> _WHAT IS BEING ASKED_
When you reach the line that contains "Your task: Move" in the data below, start reproducing lines exactly, and stop after the line that contains "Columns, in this".

--- RECORDS FOR THIS EXERCISE Enclosed Below ---

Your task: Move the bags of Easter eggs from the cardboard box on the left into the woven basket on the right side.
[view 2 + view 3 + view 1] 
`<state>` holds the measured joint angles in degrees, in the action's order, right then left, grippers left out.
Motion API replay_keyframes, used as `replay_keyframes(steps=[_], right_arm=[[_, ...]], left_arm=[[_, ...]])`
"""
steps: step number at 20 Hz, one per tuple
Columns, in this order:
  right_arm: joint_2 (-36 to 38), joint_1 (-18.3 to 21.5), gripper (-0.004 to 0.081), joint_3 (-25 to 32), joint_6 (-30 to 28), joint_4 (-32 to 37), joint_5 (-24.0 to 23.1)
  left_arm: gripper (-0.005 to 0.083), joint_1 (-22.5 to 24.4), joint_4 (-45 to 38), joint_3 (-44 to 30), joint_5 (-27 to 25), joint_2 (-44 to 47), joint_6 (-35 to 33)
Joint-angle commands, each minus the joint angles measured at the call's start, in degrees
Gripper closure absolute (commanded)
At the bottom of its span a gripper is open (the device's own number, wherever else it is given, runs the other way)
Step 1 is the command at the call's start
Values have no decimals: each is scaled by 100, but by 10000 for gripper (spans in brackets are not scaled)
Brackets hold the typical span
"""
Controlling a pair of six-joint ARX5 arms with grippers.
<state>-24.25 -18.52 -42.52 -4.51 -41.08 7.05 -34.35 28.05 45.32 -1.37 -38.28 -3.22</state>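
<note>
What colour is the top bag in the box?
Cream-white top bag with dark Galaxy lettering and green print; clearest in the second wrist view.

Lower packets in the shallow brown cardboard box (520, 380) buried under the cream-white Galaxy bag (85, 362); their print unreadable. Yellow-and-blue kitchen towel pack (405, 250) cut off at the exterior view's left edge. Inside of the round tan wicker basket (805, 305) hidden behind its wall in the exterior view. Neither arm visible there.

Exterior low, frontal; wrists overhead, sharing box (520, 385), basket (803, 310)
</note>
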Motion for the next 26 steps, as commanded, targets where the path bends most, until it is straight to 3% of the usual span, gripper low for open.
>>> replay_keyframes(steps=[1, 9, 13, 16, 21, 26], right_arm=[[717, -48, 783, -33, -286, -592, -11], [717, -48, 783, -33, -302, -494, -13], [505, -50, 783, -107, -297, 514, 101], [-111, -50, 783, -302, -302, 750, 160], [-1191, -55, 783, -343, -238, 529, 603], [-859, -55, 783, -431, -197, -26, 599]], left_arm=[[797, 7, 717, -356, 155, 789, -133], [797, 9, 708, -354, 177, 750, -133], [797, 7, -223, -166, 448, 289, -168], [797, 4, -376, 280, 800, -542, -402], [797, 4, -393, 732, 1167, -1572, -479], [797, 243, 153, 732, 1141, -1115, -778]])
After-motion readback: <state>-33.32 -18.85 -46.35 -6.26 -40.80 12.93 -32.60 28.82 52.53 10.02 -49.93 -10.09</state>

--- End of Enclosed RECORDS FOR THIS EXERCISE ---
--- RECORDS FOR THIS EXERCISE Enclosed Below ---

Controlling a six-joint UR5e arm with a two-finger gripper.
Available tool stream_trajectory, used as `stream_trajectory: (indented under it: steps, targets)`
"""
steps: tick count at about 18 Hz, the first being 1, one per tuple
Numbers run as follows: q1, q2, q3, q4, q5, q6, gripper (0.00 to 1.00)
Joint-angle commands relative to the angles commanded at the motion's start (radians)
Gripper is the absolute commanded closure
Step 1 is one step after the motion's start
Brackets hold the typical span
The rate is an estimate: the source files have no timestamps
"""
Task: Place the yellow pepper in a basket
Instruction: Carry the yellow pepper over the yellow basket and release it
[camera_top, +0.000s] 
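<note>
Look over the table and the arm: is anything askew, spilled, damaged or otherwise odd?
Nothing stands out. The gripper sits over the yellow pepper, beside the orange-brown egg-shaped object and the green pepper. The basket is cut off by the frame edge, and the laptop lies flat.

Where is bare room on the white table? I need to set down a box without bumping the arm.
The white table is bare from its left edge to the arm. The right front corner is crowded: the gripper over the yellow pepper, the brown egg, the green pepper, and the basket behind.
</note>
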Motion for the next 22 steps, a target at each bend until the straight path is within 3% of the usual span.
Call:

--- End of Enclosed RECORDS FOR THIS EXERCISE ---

> _FINAL ANSWER_
Your task: Move the bags of Easter eggs from the cardboard box on the left into the woven basket on the right side.
[view 2 + view 3 + view 1] 
`<state>` holds the measured joint angles in degrees, in the action's order, right then left, grippers left out.
Motion API replay_keyframes, used as `replay_keyframes(steps=[_], right_arm=[[_, ...]], left_arm=[[_, ...]])`
"""
steps: step number at 20 Hz, one per tuple
Columns, in this order:

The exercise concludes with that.